On Friday, Kilmartin said, “I am not going to get into a comparison with other states because I haven’t studied them.” But he said his office makes open-government decisions “based on facts and the law as it exists,” and he knows of no appeals by public bodies of those decisions.
“Historically in Rhode Island, attorneys general were viewed as the neutral arbitrator,” he said. And the office has a successful track record of handling open-government matters while representing state agencies and working with police departments, he said.
For example, Kilmartin said, his office “expressed our concerns” after Wednesday’s Providence Journal quoted the state police as saying they’ve always considered witness statements exempt from disclosure. “That would be inaccurate and contrary to the law,” he said. The law allows the police to withhold witness statements if, for example, disclosure would endanger a life, but there is no blanket exception, he said.
Also, Kilmartin said that, in May, his office found the state police violated the Open Records Law in rejecting a request for a month of electronic data on accident reports. “It’s enforcing the statute without fear or favor,” he said.
Kilmartin pointed out that the Connecticut and New York panels involve political appointments. And he noted that Assistant Attorney General Michael W. Field has handled open-government matters for 12 years under three attorneys general.
Kilmartin makes some good points and he has made some good decisions. But this is not a personal or personnel matter. It’s a matter of the institutional framework for resolving open-government disputes.

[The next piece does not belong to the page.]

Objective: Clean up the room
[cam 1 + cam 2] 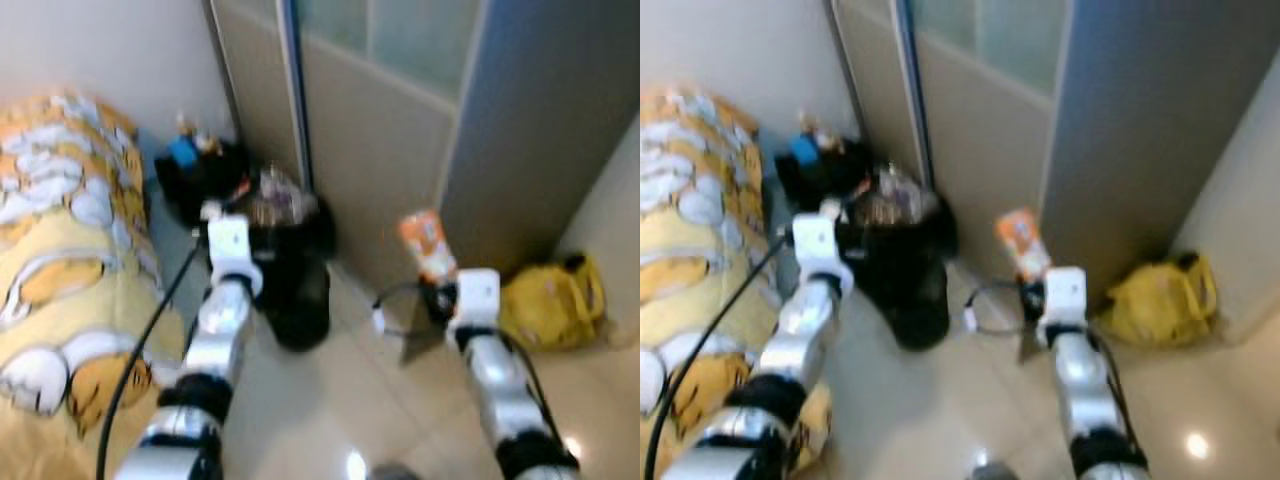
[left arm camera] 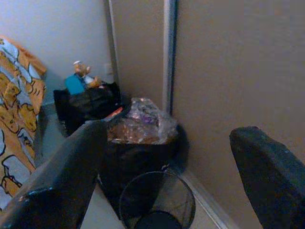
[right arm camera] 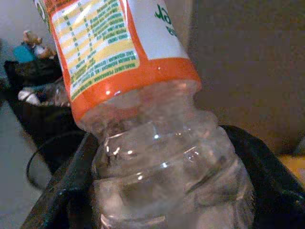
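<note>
My right gripper [image 1: 437, 280] is shut on a clear plastic bottle [image 3: 157, 157] with an orange and white label [image 1: 424, 243], held upright above the floor near the grey wall panel. My left gripper [image 2: 169, 136] is open with nothing between its fingers [image 2: 62, 181] and reaches out over a round black mesh bin [image 2: 157, 205]. Just behind the bin stands a black rubbish bag [image 1: 290, 270] stuffed with clear plastic [image 2: 143, 121]. The bottle is to the right of the bin and bag, apart from them.
A bed with an orange cartoon blanket [image 1: 60, 280] lines the left side. In the corner sits a black bag [image 2: 88, 102] with a blue item and a small figure on it. A yellow bag [image 1: 555, 300] lies by the right wall. Glossy tiled floor [image 1: 320, 420] lies between my arms.
</note>
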`<state>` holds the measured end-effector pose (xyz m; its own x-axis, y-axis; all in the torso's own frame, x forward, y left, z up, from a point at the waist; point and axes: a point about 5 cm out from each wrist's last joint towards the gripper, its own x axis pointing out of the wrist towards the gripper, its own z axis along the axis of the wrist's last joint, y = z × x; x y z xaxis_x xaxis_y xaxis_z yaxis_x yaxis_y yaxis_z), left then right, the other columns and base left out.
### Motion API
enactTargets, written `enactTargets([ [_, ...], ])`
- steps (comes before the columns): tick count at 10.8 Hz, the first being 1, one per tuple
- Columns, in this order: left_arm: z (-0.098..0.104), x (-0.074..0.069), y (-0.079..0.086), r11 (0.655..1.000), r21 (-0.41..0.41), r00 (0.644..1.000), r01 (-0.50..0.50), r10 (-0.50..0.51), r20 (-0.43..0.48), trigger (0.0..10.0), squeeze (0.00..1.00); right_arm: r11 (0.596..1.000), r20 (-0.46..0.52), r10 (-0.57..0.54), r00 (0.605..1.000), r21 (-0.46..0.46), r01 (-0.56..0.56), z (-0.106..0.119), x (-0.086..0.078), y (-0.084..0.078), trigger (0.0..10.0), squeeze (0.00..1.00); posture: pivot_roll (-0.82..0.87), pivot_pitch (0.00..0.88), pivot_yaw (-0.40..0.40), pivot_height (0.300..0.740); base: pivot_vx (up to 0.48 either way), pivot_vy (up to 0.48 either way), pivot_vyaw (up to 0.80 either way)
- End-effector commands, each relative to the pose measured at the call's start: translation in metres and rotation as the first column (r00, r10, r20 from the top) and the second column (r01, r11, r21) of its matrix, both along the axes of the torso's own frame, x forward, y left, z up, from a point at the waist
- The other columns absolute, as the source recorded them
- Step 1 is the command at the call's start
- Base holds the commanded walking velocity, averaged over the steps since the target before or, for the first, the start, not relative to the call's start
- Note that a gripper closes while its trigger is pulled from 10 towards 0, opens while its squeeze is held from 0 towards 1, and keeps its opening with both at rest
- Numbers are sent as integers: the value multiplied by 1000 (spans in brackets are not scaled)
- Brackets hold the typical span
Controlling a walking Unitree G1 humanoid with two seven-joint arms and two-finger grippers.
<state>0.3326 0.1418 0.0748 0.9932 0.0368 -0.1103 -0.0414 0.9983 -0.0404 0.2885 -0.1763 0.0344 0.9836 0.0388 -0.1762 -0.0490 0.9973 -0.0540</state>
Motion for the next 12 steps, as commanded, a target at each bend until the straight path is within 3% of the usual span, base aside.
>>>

Kilmartin, who spent 24 years on the Pawtucket police force, has said he looks at most issues “through the prism of law enforcement.” And that’s what we should expect in any attorney general. But we should expect open-government decisions to be approached from a broader perspective. And we should see the value of viewing these issues through the prism of open-government panels such as those in Connecticut and New York.